• [Exercise prompt]: Down to the last line, set down the material below exactly, excluding pictures.

• [Data]:
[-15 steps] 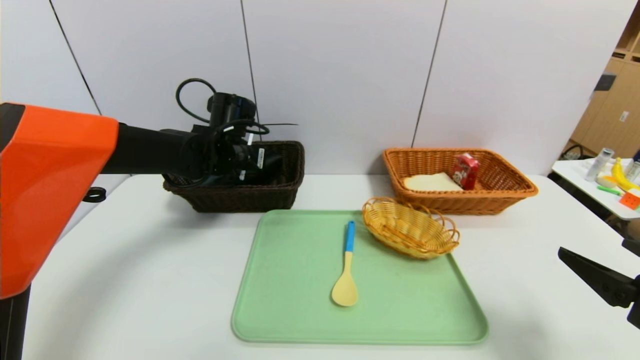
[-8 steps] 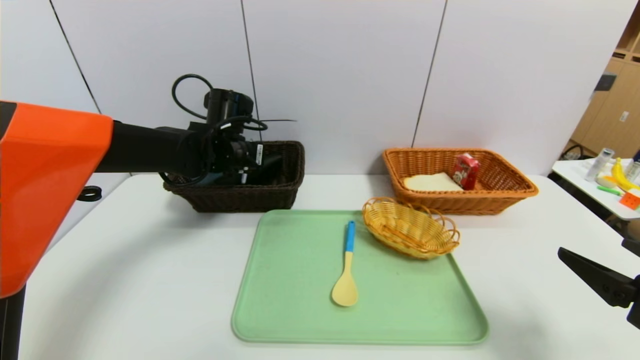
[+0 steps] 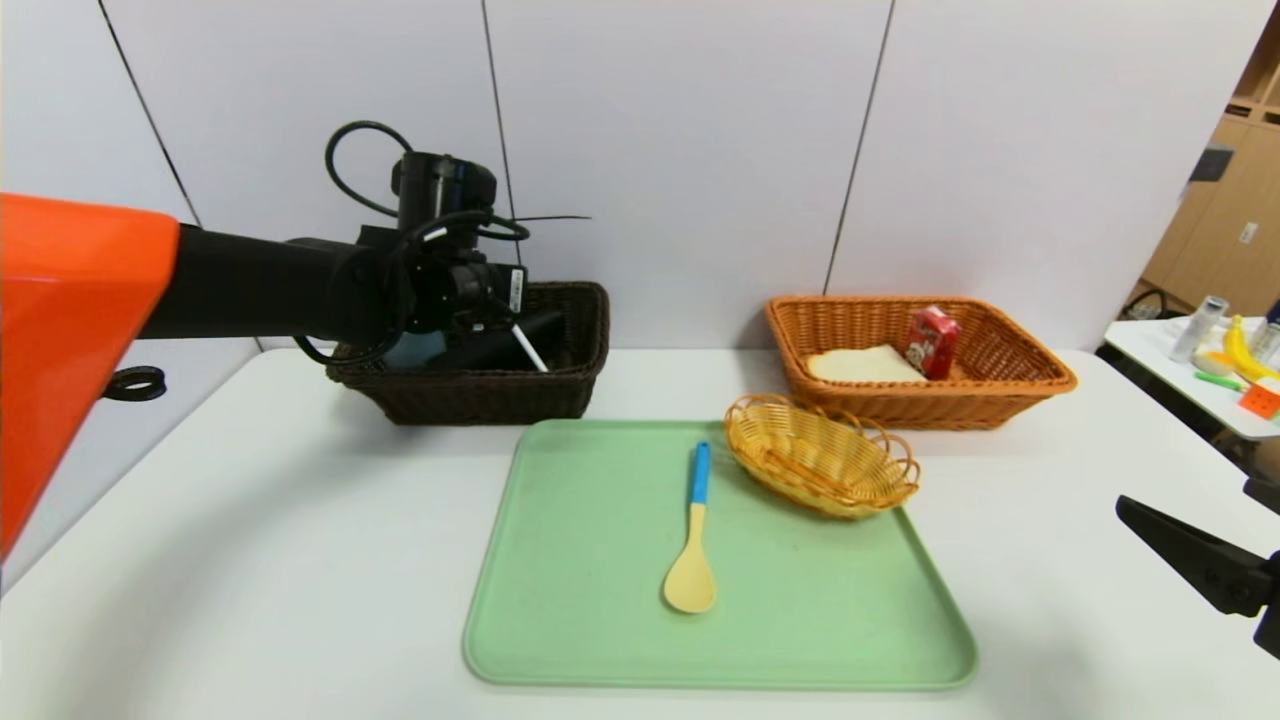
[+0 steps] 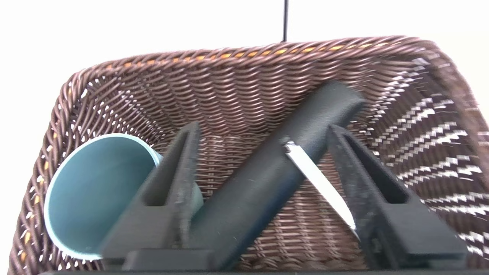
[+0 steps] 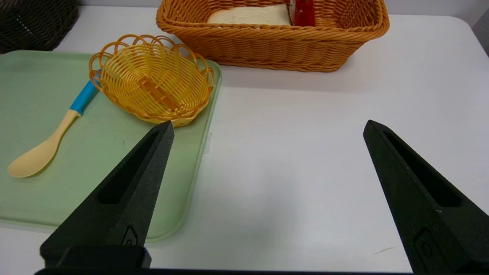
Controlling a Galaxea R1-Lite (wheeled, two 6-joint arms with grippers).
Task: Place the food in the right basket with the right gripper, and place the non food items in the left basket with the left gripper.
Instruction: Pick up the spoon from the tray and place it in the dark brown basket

• [Exercise answer]:
[-15 steps] 
[-8 steps] 
[+0 steps] 
[+0 steps] 
[+0 steps] 
Controlling a Galaxea R1-Lite (wheeled, two 6-joint arms with grippers).
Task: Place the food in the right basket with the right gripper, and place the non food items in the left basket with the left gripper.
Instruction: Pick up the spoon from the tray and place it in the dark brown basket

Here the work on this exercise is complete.